* _ACTION ITEM_: Among the entries below, which lines include the string "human"? Show each one.

----------------------------------------

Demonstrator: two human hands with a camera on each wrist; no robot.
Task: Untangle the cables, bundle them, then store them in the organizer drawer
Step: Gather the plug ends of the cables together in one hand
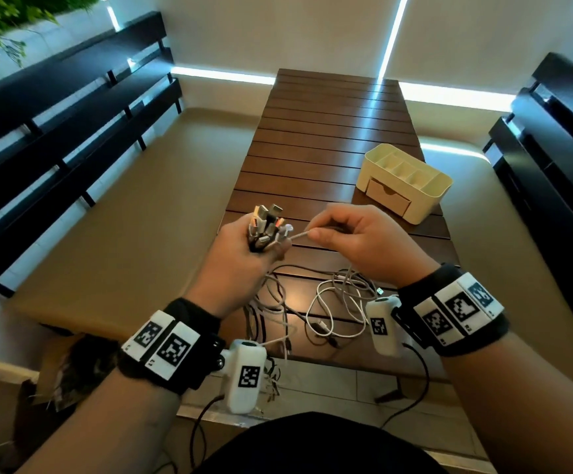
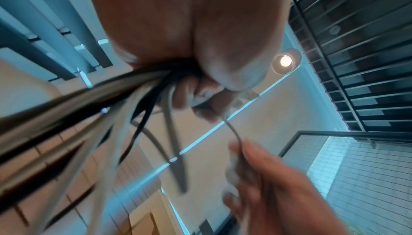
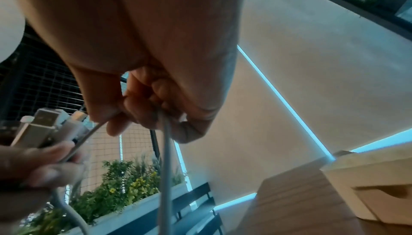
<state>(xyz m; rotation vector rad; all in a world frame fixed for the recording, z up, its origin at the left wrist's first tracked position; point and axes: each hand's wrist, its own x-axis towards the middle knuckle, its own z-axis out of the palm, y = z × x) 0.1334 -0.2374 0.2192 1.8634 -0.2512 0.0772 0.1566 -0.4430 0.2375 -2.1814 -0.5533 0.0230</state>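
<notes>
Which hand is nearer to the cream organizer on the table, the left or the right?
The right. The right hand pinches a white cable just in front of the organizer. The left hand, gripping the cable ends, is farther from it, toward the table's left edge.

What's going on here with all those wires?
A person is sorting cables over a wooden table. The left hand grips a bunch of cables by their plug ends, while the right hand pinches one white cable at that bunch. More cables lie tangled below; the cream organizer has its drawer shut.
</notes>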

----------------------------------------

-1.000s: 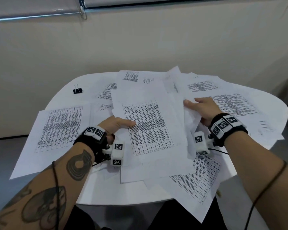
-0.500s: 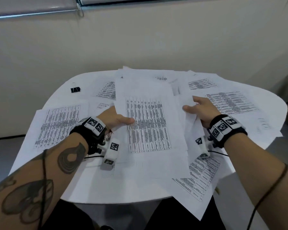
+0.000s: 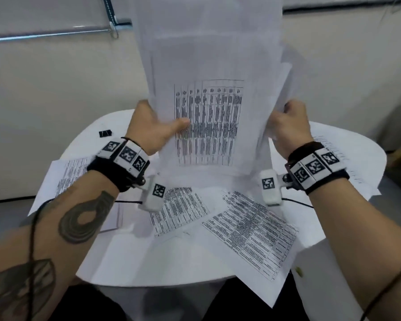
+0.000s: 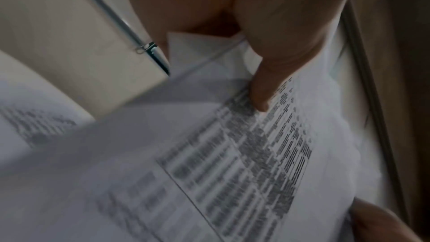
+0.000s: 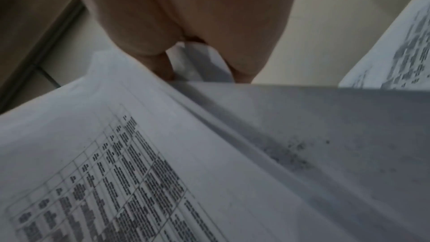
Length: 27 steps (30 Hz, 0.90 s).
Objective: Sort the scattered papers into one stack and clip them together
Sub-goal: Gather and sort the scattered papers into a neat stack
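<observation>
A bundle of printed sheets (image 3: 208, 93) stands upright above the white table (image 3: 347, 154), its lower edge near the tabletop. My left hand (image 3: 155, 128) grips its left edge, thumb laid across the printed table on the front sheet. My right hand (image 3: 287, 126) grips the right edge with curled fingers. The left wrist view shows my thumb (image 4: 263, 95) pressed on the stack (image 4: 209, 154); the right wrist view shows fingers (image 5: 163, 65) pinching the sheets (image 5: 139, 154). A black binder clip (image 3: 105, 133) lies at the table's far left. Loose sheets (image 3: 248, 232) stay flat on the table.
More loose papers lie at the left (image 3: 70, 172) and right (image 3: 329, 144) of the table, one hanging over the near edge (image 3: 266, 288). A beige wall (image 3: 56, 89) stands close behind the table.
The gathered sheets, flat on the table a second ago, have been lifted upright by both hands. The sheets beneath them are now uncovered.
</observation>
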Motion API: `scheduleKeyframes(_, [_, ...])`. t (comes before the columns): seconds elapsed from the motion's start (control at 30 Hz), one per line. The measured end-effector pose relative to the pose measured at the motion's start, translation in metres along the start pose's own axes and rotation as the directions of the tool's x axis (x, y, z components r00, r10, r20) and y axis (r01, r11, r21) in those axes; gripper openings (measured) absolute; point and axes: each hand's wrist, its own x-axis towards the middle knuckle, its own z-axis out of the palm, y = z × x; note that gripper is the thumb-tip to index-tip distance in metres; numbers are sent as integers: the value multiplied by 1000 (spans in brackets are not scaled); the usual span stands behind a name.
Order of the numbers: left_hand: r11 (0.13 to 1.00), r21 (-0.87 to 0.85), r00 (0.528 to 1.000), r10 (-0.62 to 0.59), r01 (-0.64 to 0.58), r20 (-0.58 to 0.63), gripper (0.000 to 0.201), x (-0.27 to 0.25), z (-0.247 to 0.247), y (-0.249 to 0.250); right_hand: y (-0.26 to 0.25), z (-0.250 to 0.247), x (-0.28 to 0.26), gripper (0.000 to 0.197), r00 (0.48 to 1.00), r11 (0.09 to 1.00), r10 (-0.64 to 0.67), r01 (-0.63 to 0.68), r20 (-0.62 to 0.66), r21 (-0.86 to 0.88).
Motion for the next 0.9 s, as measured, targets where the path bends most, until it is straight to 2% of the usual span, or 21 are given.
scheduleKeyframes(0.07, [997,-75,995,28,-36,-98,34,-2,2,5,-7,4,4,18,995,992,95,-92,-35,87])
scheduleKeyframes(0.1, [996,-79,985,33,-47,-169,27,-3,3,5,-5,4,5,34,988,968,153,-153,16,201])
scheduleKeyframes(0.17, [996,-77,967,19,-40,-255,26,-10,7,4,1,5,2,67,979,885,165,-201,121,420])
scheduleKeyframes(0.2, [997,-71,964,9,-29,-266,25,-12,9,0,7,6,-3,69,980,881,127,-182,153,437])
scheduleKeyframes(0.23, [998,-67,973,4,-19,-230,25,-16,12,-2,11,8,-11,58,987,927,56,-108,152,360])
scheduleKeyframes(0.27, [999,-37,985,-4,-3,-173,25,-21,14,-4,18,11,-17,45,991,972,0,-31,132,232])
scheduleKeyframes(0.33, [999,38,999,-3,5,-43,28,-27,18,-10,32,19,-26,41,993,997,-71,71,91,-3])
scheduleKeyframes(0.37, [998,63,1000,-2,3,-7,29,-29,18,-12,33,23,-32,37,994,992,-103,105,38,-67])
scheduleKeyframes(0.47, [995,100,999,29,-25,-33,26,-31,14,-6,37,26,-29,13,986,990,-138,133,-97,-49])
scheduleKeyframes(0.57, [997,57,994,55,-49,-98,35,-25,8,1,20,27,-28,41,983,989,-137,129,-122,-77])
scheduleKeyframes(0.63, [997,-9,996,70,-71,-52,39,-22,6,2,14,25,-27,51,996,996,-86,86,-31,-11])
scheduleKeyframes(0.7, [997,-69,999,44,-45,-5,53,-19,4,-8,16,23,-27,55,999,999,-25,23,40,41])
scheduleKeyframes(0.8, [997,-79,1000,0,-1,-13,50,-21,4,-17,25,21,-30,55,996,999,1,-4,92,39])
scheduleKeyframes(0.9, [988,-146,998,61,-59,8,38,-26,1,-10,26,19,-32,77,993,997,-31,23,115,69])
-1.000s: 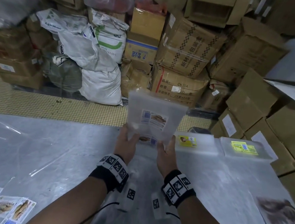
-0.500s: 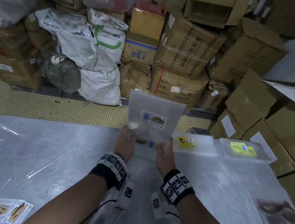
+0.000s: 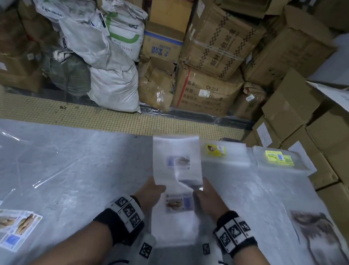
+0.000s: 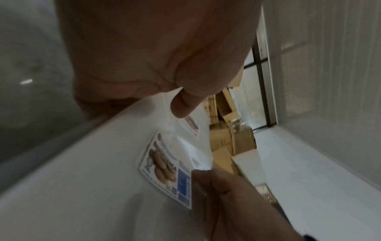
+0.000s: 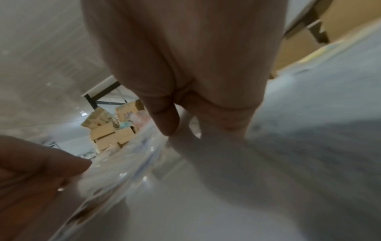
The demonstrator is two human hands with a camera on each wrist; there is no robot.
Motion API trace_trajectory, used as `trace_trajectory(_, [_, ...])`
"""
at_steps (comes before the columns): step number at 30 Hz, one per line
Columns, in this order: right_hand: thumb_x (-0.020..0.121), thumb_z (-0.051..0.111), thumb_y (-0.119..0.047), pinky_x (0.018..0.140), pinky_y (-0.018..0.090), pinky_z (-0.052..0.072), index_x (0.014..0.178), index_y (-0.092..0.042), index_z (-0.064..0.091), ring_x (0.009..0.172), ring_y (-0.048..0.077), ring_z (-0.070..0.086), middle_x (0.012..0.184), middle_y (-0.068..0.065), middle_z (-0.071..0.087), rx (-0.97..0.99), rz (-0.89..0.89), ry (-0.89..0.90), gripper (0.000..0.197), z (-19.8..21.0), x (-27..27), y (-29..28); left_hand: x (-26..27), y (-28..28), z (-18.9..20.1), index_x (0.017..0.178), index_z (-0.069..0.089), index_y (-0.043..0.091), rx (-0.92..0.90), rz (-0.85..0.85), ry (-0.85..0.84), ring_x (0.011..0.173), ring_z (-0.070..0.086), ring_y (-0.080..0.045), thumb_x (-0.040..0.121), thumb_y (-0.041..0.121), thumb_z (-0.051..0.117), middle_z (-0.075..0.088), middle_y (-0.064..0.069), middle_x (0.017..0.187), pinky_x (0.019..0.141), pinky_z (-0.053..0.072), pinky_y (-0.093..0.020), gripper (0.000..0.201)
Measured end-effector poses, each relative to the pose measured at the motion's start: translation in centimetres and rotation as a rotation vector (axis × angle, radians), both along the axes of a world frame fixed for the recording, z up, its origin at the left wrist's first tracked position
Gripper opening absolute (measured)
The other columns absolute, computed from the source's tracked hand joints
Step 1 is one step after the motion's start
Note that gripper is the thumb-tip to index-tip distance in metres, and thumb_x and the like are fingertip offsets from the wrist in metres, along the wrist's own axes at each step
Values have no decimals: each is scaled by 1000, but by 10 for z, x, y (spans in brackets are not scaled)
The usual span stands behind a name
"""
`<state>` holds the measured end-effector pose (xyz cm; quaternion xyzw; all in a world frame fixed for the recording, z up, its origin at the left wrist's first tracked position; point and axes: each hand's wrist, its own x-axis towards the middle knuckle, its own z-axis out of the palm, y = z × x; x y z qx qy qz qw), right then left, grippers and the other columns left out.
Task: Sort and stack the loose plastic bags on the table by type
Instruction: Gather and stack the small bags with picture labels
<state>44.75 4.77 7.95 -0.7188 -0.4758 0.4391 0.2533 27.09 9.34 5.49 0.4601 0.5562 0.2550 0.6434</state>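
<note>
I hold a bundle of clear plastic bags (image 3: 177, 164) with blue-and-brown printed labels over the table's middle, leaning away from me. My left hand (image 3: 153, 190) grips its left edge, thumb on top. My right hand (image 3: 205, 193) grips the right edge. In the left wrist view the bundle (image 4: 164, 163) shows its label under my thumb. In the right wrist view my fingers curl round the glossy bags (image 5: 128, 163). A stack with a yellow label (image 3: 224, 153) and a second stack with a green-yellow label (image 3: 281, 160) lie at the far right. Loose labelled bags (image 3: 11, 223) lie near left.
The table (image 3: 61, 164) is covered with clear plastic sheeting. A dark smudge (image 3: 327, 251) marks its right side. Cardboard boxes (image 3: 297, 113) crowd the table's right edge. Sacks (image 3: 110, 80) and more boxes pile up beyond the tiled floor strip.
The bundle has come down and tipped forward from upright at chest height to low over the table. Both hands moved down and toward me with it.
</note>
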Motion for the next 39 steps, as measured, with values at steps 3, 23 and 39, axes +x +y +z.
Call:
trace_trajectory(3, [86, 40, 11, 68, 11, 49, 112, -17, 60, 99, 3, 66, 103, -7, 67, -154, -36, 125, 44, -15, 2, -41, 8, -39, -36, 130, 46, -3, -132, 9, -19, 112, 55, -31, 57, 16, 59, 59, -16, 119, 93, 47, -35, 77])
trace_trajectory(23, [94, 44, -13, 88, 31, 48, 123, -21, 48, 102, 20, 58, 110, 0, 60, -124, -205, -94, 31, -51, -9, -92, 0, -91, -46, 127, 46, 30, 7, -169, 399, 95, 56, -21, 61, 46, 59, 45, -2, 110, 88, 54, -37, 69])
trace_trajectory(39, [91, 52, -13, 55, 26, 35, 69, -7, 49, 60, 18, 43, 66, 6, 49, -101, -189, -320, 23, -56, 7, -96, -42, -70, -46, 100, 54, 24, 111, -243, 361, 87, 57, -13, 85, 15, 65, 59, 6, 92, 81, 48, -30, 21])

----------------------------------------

* _ANSWER TO THIS TASK_:
Demonstrator: two human hands with a camera on each wrist; no robot.
The demonstrator is two human hands with a camera on each wrist; there is no robot.

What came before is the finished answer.